* [TRY IT]: Write out, without any change, the lines in the material below that run from the line with "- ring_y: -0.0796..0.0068" through the line with "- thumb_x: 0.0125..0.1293", both included.

★ ★ ★

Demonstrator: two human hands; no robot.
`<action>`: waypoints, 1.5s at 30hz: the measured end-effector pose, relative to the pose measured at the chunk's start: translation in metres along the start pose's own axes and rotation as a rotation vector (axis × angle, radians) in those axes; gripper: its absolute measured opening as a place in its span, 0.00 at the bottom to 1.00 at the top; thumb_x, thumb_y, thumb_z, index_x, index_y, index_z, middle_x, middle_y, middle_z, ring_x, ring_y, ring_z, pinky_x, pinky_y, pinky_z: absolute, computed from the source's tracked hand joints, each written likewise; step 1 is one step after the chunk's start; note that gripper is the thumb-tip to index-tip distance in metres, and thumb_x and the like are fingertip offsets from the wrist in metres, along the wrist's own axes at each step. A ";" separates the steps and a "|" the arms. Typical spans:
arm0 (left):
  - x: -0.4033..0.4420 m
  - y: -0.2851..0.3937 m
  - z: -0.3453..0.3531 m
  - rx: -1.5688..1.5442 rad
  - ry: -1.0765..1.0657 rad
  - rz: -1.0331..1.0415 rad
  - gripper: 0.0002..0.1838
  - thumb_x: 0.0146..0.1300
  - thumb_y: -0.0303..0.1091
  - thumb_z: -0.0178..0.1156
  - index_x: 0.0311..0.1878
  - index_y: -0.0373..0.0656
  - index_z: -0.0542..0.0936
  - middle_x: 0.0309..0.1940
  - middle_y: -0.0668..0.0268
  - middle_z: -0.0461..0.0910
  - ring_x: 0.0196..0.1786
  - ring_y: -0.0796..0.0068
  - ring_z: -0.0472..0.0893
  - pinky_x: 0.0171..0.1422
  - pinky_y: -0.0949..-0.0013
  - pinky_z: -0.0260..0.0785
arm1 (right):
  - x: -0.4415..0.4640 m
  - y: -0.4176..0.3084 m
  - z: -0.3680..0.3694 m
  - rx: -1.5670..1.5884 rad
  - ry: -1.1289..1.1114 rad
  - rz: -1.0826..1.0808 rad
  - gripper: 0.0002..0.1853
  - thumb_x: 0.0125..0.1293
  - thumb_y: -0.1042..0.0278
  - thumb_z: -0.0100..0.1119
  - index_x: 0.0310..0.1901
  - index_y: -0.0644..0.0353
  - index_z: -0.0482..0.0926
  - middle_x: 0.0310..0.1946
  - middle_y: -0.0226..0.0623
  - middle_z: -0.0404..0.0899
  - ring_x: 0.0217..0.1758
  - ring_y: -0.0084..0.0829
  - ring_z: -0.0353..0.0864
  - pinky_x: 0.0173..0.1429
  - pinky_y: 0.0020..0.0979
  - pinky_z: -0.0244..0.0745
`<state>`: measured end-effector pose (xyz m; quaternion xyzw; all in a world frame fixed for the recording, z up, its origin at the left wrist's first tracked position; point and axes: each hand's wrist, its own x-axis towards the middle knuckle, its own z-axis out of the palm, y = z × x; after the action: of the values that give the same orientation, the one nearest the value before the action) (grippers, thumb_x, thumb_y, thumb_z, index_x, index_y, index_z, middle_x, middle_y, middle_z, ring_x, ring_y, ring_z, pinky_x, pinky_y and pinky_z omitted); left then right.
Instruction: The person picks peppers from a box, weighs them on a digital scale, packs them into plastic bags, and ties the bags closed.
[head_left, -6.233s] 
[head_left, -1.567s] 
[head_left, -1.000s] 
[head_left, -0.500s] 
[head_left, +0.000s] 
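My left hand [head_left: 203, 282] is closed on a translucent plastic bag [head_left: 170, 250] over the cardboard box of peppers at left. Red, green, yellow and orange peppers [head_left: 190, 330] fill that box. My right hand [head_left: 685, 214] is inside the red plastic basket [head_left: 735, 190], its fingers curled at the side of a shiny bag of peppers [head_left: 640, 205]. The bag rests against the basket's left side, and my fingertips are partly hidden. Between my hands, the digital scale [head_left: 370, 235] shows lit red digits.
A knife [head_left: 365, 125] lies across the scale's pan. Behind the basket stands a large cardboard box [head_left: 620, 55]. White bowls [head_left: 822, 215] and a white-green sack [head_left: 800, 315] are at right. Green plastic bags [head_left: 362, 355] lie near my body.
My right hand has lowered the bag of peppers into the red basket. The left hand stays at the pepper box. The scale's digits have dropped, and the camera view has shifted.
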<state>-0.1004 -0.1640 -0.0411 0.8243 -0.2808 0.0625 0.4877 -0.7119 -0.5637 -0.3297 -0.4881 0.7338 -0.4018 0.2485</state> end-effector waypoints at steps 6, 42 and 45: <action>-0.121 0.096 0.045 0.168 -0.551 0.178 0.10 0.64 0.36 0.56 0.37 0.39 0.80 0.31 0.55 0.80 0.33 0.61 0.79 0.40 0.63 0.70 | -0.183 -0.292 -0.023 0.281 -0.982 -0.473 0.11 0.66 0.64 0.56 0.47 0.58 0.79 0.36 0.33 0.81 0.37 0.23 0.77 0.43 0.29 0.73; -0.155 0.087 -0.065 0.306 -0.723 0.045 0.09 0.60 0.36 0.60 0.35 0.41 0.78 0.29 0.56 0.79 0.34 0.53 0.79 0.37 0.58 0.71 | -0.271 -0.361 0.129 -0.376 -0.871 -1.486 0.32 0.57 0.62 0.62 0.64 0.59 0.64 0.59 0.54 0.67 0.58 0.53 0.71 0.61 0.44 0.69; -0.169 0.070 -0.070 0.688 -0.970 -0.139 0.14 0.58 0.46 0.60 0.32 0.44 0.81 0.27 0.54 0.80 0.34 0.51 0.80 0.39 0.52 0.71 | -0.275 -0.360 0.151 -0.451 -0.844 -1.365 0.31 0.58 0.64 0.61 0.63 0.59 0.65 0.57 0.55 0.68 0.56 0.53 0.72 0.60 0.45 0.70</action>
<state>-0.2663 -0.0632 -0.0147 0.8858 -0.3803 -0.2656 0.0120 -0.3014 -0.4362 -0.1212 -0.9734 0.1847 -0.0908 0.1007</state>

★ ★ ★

* [SOLUTION BELOW]:
  - ring_y: -0.0796..0.0068
  - ring_z: -0.0472..0.0893
  - pinky_x: 0.0171..0.1422
  - pinky_y: -0.0949..-0.0013
  - pinky_z: -0.0260..0.0785
arm1 (right):
  - x: -0.4415..0.4640 m
  - y: -0.4176..0.3084 m
  - z: -0.3680..0.3694 m
  - rx: -1.5670..1.5884 rad
  - ry: -1.1289..1.1114 rad
  - rz: -1.0826..1.0808 rad
  - gripper: 0.0002..0.1853
  - thumb_x: 0.0125..0.1293

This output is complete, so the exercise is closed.